DESCRIPTION OF THE TASK: When you reach the line with "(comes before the" in the listing below, transcribe it and each line after it up to and including the line with "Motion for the", exactly and with nothing else.

▬▬▬▬▬▬

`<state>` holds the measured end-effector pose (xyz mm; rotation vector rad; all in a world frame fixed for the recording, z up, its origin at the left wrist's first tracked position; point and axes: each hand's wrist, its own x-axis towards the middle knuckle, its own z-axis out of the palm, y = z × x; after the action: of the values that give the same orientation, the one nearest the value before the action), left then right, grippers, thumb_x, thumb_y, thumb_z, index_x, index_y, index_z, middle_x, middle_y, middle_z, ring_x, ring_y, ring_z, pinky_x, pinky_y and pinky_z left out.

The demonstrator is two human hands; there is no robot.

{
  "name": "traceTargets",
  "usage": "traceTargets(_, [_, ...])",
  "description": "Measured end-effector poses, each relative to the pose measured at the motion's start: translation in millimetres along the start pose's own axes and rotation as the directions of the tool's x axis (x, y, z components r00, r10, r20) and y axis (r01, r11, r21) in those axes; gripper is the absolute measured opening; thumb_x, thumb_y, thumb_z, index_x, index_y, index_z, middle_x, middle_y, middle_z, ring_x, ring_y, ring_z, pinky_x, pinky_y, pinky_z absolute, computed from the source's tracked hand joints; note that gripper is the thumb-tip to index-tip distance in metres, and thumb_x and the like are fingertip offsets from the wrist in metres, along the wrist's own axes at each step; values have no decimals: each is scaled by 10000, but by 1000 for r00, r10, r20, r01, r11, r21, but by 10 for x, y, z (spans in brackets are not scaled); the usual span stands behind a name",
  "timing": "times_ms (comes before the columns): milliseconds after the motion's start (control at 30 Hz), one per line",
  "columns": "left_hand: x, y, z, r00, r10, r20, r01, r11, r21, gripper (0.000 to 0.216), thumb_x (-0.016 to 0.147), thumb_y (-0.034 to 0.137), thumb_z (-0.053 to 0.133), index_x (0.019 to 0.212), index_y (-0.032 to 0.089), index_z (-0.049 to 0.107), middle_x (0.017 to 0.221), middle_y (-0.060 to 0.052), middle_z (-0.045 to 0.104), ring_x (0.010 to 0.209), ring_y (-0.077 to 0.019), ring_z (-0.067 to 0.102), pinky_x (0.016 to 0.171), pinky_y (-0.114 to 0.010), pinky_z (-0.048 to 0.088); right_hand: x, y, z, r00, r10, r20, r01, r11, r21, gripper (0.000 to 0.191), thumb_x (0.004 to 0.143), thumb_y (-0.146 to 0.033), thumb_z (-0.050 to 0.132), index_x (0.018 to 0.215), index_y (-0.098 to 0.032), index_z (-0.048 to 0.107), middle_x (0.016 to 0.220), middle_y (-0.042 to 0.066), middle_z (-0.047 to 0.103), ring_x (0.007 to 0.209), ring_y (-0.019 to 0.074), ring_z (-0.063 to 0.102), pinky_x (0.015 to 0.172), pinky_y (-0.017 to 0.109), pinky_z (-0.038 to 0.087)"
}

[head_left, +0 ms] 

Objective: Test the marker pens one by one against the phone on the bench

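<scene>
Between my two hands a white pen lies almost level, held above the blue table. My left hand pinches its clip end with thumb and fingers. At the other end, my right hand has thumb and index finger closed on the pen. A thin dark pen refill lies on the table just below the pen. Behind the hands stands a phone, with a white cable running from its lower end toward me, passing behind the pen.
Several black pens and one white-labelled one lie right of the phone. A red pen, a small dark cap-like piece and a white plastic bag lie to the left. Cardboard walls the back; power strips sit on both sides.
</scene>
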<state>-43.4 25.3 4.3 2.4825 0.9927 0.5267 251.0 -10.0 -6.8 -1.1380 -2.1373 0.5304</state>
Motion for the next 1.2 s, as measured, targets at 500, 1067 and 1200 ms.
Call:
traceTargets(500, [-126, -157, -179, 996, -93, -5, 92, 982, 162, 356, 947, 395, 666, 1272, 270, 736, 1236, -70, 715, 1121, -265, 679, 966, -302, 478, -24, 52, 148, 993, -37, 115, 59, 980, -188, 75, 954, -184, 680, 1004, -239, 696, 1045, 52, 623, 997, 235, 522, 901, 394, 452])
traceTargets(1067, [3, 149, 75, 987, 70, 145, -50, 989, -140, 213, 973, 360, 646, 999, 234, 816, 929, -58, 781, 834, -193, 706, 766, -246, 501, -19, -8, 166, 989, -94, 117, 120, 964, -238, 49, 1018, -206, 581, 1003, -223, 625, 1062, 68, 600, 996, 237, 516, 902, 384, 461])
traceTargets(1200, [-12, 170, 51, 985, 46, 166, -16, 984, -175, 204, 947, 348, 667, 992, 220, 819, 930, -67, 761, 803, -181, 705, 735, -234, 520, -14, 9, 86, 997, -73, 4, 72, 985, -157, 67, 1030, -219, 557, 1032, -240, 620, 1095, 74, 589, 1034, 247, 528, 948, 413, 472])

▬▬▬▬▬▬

RESULT:
  "timing": "times_ms (comes before the columns): milliseconds after the motion's start (control at 30 Hz), one per line",
  "columns": "left_hand: x, y, z, r00, r10, r20, r01, r11, r21, gripper (0.000 to 0.216), thumb_x (-0.016 to 0.147), thumb_y (-0.034 to 0.137), thumb_z (-0.053 to 0.133), index_x (0.019 to 0.212), index_y (-0.032 to 0.089), index_z (-0.049 to 0.107), middle_x (0.017 to 0.221), middle_y (-0.060 to 0.052), middle_z (-0.045 to 0.104), ring_x (0.010 to 0.209), ring_y (-0.077 to 0.019), ring_z (-0.067 to 0.102), pinky_x (0.016 to 0.171), pinky_y (-0.114 to 0.010), pinky_z (-0.048 to 0.088); right_hand: x, y, z, r00, r10, r20, r01, r11, r21, gripper (0.000 to 0.191), thumb_x (0.004 to 0.143), thumb_y (-0.146 to 0.033), thumb_z (-0.050 to 0.132), index_x (0.018 to 0.215), index_y (-0.098 to 0.032), index_z (-0.048 to 0.107), middle_x (0.016 to 0.220), middle_y (-0.042 to 0.066), middle_z (-0.047 to 0.103), ring_x (0.007 to 0.209), ring_y (-0.019 to 0.074), ring_z (-0.063 to 0.102), pinky_x (0.015 to 0.172), pinky_y (-0.017 to 0.109), pinky_z (-0.038 to 0.087)"
}

[head_left, +0 ms] 

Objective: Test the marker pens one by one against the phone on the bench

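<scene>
Between my two hands a white pen lies almost level, held above the blue table. My left hand pinches its clip end with thumb and fingers. At the other end, my right hand has thumb and index finger closed on the pen. A thin dark pen refill lies on the table just below the pen. Behind the hands stands a phone, with a white cable running from its lower end toward me, passing behind the pen.
Several black pens and one white-labelled one lie right of the phone. A red pen, a small dark cap-like piece and a white plastic bag lie to the left. Cardboard walls the back; power strips sit on both sides.
</scene>
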<state>-43.4 25.3 4.3 2.4825 0.9927 0.5267 251.0 -10.0 -6.8 -1.1380 -2.1373 0.5304</state>
Motion for the next 1.2 s, as measured, targets at 500, 1067 and 1200 ms.

The exercise requires no further output.